(Working data)

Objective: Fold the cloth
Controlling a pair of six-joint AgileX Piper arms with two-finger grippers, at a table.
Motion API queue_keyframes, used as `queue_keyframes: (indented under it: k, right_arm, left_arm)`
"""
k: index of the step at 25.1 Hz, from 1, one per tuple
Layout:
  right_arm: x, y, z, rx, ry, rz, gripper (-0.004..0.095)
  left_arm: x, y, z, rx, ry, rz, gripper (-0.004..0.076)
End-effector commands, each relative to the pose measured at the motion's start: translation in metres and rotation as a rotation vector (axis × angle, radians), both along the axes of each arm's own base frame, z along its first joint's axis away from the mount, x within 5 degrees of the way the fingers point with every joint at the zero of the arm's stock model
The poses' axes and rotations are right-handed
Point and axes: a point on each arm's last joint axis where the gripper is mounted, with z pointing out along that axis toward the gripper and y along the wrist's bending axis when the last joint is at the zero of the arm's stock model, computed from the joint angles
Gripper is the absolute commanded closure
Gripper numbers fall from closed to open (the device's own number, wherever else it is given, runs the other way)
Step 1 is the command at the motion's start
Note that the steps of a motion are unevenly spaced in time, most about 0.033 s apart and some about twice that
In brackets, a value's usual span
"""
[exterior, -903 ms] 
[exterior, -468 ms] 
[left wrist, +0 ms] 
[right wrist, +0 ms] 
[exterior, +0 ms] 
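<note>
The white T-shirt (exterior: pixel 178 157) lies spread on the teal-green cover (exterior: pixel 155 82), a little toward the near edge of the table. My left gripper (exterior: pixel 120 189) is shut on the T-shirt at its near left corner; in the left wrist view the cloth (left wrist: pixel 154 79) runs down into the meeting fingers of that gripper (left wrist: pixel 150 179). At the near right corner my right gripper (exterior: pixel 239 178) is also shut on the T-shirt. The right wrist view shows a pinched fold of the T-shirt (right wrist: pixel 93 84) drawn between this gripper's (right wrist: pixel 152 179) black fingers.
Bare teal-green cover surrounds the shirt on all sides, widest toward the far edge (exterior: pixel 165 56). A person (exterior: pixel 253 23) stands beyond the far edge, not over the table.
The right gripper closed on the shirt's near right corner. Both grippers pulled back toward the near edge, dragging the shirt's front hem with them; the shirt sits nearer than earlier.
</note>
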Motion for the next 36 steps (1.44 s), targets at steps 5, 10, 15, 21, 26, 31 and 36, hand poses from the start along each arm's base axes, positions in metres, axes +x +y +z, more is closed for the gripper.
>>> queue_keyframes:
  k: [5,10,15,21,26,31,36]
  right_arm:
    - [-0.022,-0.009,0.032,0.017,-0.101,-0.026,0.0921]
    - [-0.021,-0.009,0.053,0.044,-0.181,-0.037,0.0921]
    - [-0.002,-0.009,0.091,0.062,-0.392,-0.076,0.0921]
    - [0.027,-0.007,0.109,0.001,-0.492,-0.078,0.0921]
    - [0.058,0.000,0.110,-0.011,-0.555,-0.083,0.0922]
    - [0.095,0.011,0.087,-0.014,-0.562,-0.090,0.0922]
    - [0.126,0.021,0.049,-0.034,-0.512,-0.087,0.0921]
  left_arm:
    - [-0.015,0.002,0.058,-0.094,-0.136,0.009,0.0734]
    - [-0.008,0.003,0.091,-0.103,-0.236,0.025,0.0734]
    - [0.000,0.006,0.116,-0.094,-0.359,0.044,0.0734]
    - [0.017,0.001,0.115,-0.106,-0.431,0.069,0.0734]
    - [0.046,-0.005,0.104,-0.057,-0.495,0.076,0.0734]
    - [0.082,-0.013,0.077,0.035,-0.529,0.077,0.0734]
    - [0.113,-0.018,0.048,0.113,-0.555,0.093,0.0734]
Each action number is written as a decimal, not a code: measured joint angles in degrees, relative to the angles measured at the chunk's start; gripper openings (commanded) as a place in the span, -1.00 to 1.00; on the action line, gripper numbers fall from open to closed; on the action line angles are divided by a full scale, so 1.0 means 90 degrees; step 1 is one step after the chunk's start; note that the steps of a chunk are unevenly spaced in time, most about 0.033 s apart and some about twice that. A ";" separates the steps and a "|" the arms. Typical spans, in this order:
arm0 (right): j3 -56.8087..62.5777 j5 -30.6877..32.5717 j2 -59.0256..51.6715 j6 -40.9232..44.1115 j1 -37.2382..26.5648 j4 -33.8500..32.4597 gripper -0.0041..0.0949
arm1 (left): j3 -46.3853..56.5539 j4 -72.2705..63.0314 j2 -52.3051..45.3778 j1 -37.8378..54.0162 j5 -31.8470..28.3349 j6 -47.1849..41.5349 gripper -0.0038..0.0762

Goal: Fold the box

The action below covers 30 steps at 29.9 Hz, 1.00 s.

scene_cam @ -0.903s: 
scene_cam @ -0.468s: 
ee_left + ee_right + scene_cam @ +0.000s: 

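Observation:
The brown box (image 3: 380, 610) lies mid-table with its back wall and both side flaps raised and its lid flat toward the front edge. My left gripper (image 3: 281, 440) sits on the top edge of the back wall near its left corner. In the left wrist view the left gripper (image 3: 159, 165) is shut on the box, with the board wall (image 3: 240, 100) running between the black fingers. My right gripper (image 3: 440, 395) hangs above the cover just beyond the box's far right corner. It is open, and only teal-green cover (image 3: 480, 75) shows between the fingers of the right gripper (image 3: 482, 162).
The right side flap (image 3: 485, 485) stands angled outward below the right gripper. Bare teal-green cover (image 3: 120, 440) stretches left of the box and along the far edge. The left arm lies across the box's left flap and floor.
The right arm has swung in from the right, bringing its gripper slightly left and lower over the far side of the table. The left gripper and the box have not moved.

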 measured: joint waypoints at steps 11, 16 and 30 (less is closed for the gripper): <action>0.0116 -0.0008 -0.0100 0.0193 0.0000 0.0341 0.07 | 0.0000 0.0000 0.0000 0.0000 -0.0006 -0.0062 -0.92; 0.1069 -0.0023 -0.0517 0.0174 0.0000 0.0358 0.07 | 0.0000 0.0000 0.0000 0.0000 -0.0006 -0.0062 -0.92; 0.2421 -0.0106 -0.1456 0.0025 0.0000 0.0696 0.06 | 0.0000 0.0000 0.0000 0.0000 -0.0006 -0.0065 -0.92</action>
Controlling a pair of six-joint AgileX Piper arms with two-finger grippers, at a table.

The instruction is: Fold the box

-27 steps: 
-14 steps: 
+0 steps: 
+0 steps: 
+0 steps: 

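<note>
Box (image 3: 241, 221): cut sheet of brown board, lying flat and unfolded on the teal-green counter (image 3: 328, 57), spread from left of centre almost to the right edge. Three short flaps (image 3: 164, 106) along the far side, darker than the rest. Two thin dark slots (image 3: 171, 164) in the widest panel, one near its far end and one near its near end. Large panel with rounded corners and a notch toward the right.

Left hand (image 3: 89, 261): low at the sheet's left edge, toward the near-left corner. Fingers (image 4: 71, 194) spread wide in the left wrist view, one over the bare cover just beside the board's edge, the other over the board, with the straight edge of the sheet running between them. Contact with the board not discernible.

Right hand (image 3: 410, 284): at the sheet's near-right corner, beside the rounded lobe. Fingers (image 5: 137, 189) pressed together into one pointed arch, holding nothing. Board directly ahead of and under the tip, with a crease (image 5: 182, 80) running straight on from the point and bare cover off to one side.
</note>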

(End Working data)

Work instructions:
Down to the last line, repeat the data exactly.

Result for this task:
Objective: Fold the cloth
Controlling a pair of six-joint AgileX Piper arms with two-finger grippers, at a table.
Motion API queue_keyframes, used as `queue_keyframes: (indented under it: k, right_arm, left_arm)`
"""
k: index of the step at 25.1 Hz, from 1, one per tuple
Layout:
  right_arm: x, y, z, rx, ry, rz, gripper (-0.004..0.095)
  left_arm: x, y, z, rx, ry, rz, gripper (-0.004..0.076)
End-effector commands, each relative to the pose measured at the motion's start: translation in metres and rotation as a rotation vector (axis × angle, radians), both along the axes of each arm's own base frame, z along its first joint's axis away from the mount, x within 5 degrees of the way the fingers point with every joint at the zero of the arm's stock model
The poses' axes and rotations are right-handed
Point and axes: a point on each arm's last joint axis where the gripper is mounted, with z pointing out along that axis toward the gripper and y along the wrist's bending axis when the last joint is at the zero of the arm's stock model, computed from the joint angles
Gripper is the absolute commanded closure
Gripper numbers fall from closed to open (the device's own number, wherever else it is given, runs the other way)
Step 1 is the command at the motion's start
Note that the steps of a motion are unevenly spaced in time, most about 0.033 s apart and some about twice that
In brackets, a value's usual span
"""
[exterior, -903 ms] 
[exterior, -468 ms] 
[left wrist, +0 ms] 
[right wrist, +0 ms] 
[exterior, +0 ms] 
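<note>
The white T-shirt (exterior: pixel 178 157) lies spread on the teal-green cover (exterior: pixel 155 82), a little toward the near edge of the table. My left gripper (exterior: pixel 120 189) is shut on the T-shirt at its near left corner; in the left wrist view the cloth (left wrist: pixel 154 79) runs down into the meeting fingers of that gripper (left wrist: pixel 150 179). At the near right corner my right gripper (exterior: pixel 239 178) is also shut on the T-shirt. The right wrist view shows a pinched fold of the T-shirt (right wrist: pixel 93 84) drawn between this gripper's (right wrist: pixel 152 179) black fingers.
Bare teal-green cover surrounds the shirt on all sides, widest toward the far edge (exterior: pixel 165 56). A person (exterior: pixel 253 23) stands beyond the far edge, not over the table.
The right gripper closed on the shirt's near right corner. Both grippers pulled back toward the near edge, dragging the shirt's front hem with them; the shirt sits nearer than earlier.
</note>
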Motion for the next 36 steps (1.44 s), targets at steps 5, 10, 15, 21, 26, 31 and 36, hand poses from the start along each arm's base axes, positions in metres, axes +x +y +z, more is closed for the gripper.
>>> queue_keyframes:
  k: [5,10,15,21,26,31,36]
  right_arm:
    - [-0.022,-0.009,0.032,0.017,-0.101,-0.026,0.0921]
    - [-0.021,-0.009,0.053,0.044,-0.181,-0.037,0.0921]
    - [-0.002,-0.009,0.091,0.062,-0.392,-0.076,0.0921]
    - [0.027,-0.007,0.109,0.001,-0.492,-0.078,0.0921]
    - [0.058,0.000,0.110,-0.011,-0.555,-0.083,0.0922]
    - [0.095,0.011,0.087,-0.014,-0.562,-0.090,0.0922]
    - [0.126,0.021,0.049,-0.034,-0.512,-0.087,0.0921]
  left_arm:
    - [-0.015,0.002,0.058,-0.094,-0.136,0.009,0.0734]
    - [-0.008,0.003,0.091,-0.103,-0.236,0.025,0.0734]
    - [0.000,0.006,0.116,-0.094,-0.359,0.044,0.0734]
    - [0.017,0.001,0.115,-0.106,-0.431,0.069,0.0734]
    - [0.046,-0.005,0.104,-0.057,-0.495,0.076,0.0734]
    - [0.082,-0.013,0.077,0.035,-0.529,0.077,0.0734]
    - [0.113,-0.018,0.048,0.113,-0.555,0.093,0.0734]
Each action number is written as a decimal, not a code: measured joint angles in degrees, relative to the angles measured at the chunk's start; gripper openings (commanded) as a place in the span, -1.00 to 1.00; on the action line, gripper numbers fall from open to closed; on the action line angles are divided by a full scale, so 1.0 means 90 degrees; step 1 is one step after the chunk's start; note that the steps of a chunk are unevenly spaced in time, most about 0.033 s apart and some about twice that. A ";" separates the steps and a "|" the arms. Typical spans, in this order:
arm0 (right): j3 -56.8087..62.5777 j5 -30.6877..32.5717 j2 -59.0256..51.6715 j6 -40.9232..44.1115 j1 -37.2382..26.5648 j4 -33.8500..32.4597 gripper -0.0041..0.0949
arm1 (left): j3 -46.3853..56.5539 j4 -72.2705..63.0314 j2 -52.3051..45.3778 j1 -37.8378..54.0162 j5 -31.8470..28.3349 j6 -47.1849..41.5349 gripper -0.0038..0.0762

Goal: Fold the box

The action below covers 30 steps at 29.9 Hz, 1.00 s.

scene_cam @ -0.903s: 
scene_cam @ -0.468s: 
ee_left + ee_right + scene_cam @ +0.000s: 

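Observation:
The brown box (image 3: 380, 610) lies mid-table with its back wall and both side flaps raised and its lid flat toward the front edge. My left gripper (image 3: 281, 440) sits on the top edge of the back wall near its left corner. In the left wrist view the left gripper (image 3: 159, 165) is shut on the box, with the board wall (image 3: 240, 100) running between the black fingers. My right gripper (image 3: 440, 395) hangs above the cover just beyond the box's far right corner. It is open, and only teal-green cover (image 3: 480, 75) shows between the fingers of the right gripper (image 3: 482, 162).
The right side flap (image 3: 485, 485) stands angled outward below the right gripper. Bare teal-green cover (image 3: 120, 440) stretches left of the box and along the far edge. The left arm lies across the box's left flap and floor.
The right arm has swung in from the right, bringing its gripper slightly left and lower over the far side of the table. The left gripper and the box have not moved.
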
 measured: joint waypoints at steps 11, 16 and 30 (less is closed for the gripper): <action>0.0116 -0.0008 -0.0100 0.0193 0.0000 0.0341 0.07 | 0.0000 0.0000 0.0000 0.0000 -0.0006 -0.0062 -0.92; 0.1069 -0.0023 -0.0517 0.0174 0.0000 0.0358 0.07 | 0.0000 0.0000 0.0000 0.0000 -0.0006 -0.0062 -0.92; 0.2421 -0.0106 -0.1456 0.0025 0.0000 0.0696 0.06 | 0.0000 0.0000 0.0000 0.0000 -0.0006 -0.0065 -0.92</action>
Controlling a pair of six-joint AgileX Piper arms with two-finger grippers, at a table.

The instruction is: Fold the box

-27 steps: 
-14 steps: 
+0 steps: 
+0 steps: 
+0 steps: 

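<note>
Box (image 3: 241, 221): cut sheet of brown board, lying flat and unfolded on the teal-green counter (image 3: 328, 57), spread from left of centre almost to the right edge. Three short flaps (image 3: 164, 106) along the far side, darker than the rest. Two thin dark slots (image 3: 171, 164) in the widest panel, one near its far end and one near its near end. Large panel with rounded corners and a notch toward the right.

Left hand (image 3: 89, 261): low at the sheet's left edge, toward the near-left corner. Fingers (image 4: 71, 194) spread wide in the left wrist view, one over the bare cover just beside the board's edge, the other over the board, with the straight edge of the sheet running between them. Contact with the board not discernible.

Right hand (image 3: 410, 284): at the sheet's near-right corner, beside the rounded lobe. Fingers (image 5: 137, 189) pressed together into one pointed arch, holding nothing. Board directly ahead of and under the tip, with a crease (image 5: 182, 80) running straight on from the point and bare cover off to one side.
</note>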

The response to this exercise is complete.